▶ [AIM OF THE EXERCISE]:
Only the lines from the top of the following listing through the line with "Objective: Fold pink" belong in your answer, exactly as written.
# # #
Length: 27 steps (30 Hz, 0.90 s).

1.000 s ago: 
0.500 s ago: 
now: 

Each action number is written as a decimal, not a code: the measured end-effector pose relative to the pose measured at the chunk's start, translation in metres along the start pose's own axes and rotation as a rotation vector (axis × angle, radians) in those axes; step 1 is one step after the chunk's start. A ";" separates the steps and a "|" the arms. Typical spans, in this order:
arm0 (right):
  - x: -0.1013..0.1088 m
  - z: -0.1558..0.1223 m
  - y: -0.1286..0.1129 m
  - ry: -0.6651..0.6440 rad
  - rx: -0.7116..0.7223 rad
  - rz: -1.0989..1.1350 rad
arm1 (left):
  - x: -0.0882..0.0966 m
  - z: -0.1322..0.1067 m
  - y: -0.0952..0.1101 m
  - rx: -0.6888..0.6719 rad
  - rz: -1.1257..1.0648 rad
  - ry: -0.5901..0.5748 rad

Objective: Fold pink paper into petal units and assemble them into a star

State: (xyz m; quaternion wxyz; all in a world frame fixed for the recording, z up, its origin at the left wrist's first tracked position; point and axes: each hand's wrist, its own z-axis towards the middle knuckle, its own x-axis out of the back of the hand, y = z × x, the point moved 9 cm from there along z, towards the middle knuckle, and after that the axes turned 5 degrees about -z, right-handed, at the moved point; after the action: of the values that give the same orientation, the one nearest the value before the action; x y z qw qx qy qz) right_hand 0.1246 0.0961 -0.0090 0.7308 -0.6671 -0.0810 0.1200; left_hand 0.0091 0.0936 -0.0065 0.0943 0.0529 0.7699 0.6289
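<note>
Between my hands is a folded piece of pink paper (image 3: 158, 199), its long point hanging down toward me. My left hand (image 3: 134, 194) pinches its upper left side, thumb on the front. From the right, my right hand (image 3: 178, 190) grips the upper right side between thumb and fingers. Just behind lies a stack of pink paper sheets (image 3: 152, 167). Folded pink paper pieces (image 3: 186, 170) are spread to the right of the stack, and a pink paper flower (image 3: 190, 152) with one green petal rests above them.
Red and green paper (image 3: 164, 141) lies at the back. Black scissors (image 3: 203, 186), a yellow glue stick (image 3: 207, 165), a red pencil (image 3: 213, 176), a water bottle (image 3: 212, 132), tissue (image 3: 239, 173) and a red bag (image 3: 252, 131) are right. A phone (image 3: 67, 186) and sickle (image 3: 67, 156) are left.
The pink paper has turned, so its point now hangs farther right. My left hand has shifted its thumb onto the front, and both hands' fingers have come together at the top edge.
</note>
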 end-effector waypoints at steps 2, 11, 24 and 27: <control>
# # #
▶ [ANSWER]:
Length: 27 steps (30 Hz, 0.90 s).

1.000 s ago: 
0.500 s ago: 
now: 

Each action number is written as a decimal, not a code: the measured end-effector pose relative to the pose measured at the chunk's start, translation in metres along the start pose's own axes and rotation as a rotation vector (axis × angle, radians) in those axes; step 1 is one step after the chunk's start. A ";" separates the steps and a "|" the arms. Typical spans, in this order:
arm0 (right):
  - x: -0.1013..0.1088 m
  - z: -0.1558..0.1223 m
  - y: -0.1286..0.1129 m
  - ry: -0.6651..0.6440 rad
  - rx: -0.7116..0.7223 rad
  - rz: -1.0989..1.1350 rad
arm1 (left):
  - x: -0.0882..0.0966 m
  - z: -0.1322..0.1067 m
  - y: -0.0952..0.1101 m
  - rx: -0.6888..0.6719 rad
  - rz: -1.1257..1.0648 rad
  - ry: -0.5901..0.5748 rad

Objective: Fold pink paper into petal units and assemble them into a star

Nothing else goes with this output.